Le film est inspiré du roman éponyme de Sandro Veronesi, et la difficulté de l’adaptation a été de rendre les nombreuses pensées, abondamment décrites dans le livre, sur la toile. Le réalisateur a dû en quelque sorte extérioriser l’intériorité du protagoniste, grâce au recours de la voix hors champ. Le monde intérieur de Pietro se construit alors, par une énumération choisie et marquée de lieux, de noms, de faits que le protagoniste se repasse, comme pour combler l’absence de douleur. Le jeu même de Nanni Moretti ramène le film de Grimaldi à l’œuvre de Moretti, inscrivant le cinéma dans un système de signes, qui s’emboîtent pour constituer un langage filmique. La mort d’un proche, la douleur ou l’absence de douleur, pendant ce laps de temps suspendu, alors que l’esprit comme le corps semblent anesthésiés face à cette absence. Le film traite avec pudeur de ces fractures de la vie de manière délicate, cependant parfois un peu trop ethnocentriste. En effet, le film de Grimaldi résonne étrangement avec celui de Moretti, La stanza del figlio (la chambre du fils), dans lequel la douleur du père demeure asociale.
Dans Caos calmo, l’absence de douleur s’affiche dans un lieu public, elle est médiatisée et la douleur finit par jaillir tel un geyser au vu et au su de tous. Là où il y avait fermeture et nihilisme il y a maintenant ouverture et possibilité. Après avoir énuméré moult listes et faits les comptes des choses accomplies et de celles qui restent à faire, Pietro pourra enfin trouver quelle signification la douleur a pour lui.

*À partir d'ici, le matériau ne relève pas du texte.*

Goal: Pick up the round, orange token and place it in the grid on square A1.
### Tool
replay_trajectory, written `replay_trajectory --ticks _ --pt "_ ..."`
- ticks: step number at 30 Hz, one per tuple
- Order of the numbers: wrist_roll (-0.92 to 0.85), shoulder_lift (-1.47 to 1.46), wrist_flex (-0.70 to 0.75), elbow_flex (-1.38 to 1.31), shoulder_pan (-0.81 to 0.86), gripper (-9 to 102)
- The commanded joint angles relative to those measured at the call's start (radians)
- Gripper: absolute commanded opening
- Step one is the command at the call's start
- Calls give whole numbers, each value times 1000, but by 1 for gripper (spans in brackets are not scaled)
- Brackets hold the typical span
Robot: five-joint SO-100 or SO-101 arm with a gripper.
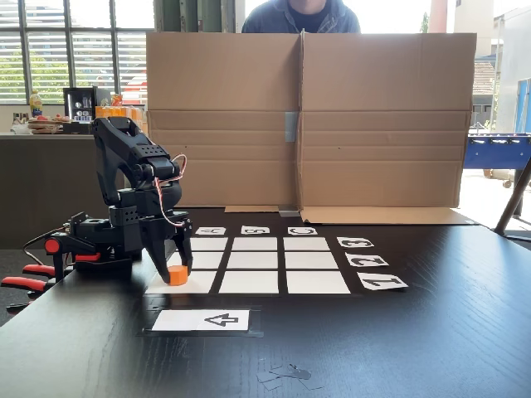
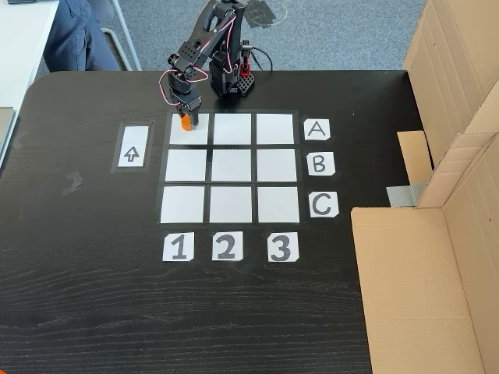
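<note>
My black two-finger gripper points straight down, and its fingers are closed against the sides of the small orange cylindrical token. My arm rises from its base at the table's 12 o'clock edge in the downward-looking fixed view, folds at the elbow and drops the wrist down over the three-by-three grid of white paper cells. The token sits on square A1, the white corner cell in the row of the A label and the column of the 1 label, at about 10 o'clock within the grid. The white card with a black arrow lies at 9 o'clock from that cell, on the black wood-grain table.
</note>
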Motion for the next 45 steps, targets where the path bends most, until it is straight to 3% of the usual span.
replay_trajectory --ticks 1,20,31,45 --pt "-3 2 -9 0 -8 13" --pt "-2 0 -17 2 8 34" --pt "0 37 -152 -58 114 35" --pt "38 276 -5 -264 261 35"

Mauvais point pour ce film : la scène de sexe d’une vulgarité et d’une gratuité extrême entre Nanni Moretti et Isabella Ferrari, qui a divisé le public italien. Bon point pour le cinéaste : Grimaldi a eu l’audace simple et géniale de faire entrer en scène Roman Polanski comme chute à son film… Tout simplement parce que la présence de Polanski est une image qui parle.